Britain recently experienced the coldest February week in five years as a frozen wind nicknamed “the beast from the east” came in from Russia pushing temperatures as low as -8°C in some areas. This is bad news for the homeless, of course, but also for those who can't afford proper heating in their homes. According to a report published to coincide with Fuel Poverty Awareness Day, fuel poverty now kills more people in the U.K. than breast cancer and prostate cancer.
In fact, researchers from think tank E3G and campaign group National Energy Action found that the U.K. has the sixth highest rate of preventable winter deaths in all 30 European countries. When also taking into account those who die during cold spells outside the winter months, the U.K. ranks second.
Fuel poverty has killed an average of 9,700 people each year over the last five years. High energy costs, lower incomes and homes that aren't energy efficient are all to blame, and campaigners believe the U.K. government is doing far too little to address the crisis.
“The U.K. has one of the worst records on cold homes-related deaths in Europe and it is not only a public health tragedy, it is a national embarrassment,” said E3G's Pedro Guertler, a co-author of the report. “This epidemic is entirely preventable and E3G and NEA are calling on the U.K. Government to reinstate public capital investment in home energy efficiency to fix the cold homes crisis. As well as ending needless suffering and premature deaths, it would also address a wide range of national infrastructure priorities.”
Guertler's co-author, Peter Smith, from the NEA, agrees. “As the U.K. experiences one of the harshest winters for several years, it is important to remember that this causes needless hardship, places health at risk and leads to premature death,” he said. Smith pointed out the mental as well as physical stress that fuel poverty can cause.
“Fuel poverty can sadly lead to total social isolation and even suicide. This preventable tragedy must end. The U.K. Government must support the strong case for the re-introduction of adequate public capital investment – a necessity if we are to make the U.K.’s homes warmer and safe for human habitation," he added.
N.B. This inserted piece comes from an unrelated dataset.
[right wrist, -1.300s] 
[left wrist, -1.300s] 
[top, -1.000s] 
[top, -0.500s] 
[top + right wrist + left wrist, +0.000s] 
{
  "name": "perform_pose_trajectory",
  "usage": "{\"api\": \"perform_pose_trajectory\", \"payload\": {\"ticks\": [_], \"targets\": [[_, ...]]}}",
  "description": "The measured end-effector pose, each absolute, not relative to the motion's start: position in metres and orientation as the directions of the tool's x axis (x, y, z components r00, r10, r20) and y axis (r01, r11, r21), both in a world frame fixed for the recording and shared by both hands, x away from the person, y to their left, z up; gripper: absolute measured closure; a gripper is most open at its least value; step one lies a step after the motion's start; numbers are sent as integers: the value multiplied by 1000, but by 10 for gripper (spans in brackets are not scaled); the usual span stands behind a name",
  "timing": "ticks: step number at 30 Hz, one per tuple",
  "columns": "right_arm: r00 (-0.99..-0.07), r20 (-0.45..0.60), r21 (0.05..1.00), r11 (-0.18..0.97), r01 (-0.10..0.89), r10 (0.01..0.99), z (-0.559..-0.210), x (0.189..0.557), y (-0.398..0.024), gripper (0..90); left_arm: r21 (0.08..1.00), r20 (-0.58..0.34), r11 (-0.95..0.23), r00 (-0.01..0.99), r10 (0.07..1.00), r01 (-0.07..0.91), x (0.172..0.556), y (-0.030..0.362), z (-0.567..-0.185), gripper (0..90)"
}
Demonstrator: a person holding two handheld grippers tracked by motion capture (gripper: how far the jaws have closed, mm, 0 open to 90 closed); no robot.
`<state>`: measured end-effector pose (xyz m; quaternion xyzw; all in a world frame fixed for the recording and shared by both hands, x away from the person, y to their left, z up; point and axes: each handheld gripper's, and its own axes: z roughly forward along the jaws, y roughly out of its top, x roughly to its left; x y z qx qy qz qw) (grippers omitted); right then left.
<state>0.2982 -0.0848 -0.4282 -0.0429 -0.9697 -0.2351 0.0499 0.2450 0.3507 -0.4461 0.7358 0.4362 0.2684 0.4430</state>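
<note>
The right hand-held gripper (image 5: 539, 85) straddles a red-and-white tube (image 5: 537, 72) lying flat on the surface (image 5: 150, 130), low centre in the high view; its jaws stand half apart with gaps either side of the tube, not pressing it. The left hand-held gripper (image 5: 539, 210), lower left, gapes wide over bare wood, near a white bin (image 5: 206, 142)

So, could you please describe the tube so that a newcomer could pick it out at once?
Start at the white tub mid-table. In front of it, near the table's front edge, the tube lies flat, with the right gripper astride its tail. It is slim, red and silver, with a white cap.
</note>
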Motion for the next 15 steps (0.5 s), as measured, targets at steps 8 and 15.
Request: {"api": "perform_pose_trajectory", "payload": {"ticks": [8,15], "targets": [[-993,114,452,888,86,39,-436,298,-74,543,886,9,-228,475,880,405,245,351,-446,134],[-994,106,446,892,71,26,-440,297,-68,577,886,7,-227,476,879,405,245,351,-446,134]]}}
Sophie, who goes by a different name, is one of those people affected by fuel poverty, both physically and mentally. Like the majority of people suffering from fuel poverty in Britain, she rents from a private landlord. Private landlords are already poorly regulated and may be further deregulated by the Residential Landlords Association, which has already fought to reduce a cap on landlord spending from £5,000 to £2,500.
“I’m one of the ‘working poor,’” Sophia told Occupy.com. “I’m on a low wage and have two children, so I claim Working Tax Credits and Child Tax Credits. Unfortunately this income just isn’t enough to cover everything, so I often go without so my children don’t suffer. I worry constantly that they aren’t having the childhood they deserve.”
Recent analysis from the NEA shows shocking numbers of children affected by fuel poverty, with around 430,000 children in England and Wales currently living in underheated homes. “It’s pretty obvious that the worst landlords will act only if they are required to,” says NEA Chief Executive Adam Scorer.
“Government has the chance to take many thousands of children out of the worst impacts of fuel poverty. If it does not, then it will be most vulnerable children in our communities who will continue to pay the price. Frankly, that is simply unacceptable.”
To avoid paying the high cost of energy, Sophie said she frequently turns her heating off while her children are out. Much like Elaine Morrall, who tragically died of cold at the end of last year while battling to keep her disability benefits, Elaine failed to attend three appointments for Employment Support Allowance because she had been in intensive care. Cuts to disability benefits and draconian attempts by the government to push more people off them have provoked a worrying upturn in deaths among the disabled due to fuel poverty.
The elderly are another group disproportionately affected by fuel poverty. With many struggling to survive on meagre state pensions, spiraling fuel costs mean that they're at risk of flu, respiratory and chest infections. Older people who have limited social circles may suffer in silence until it is too late. Charity Age U.K. estimates that one elderly person will die every seven seconds this winter for reasons related to fuel poverty.
The government cannot stop the cold snap, but it can take greater measures to ensure that everyone lives in a properly heated home. Unfortunately, the Tories' obsession with privatization means that public capital investment is at a low – even in cases of life and death. There are wider implications, too. Not only does fuel poverty kill, it also puts strain on a National Health Service that is already at breaking point and under threat of privatization. It is not the beast from the east we should fear, but the Leviathan at home.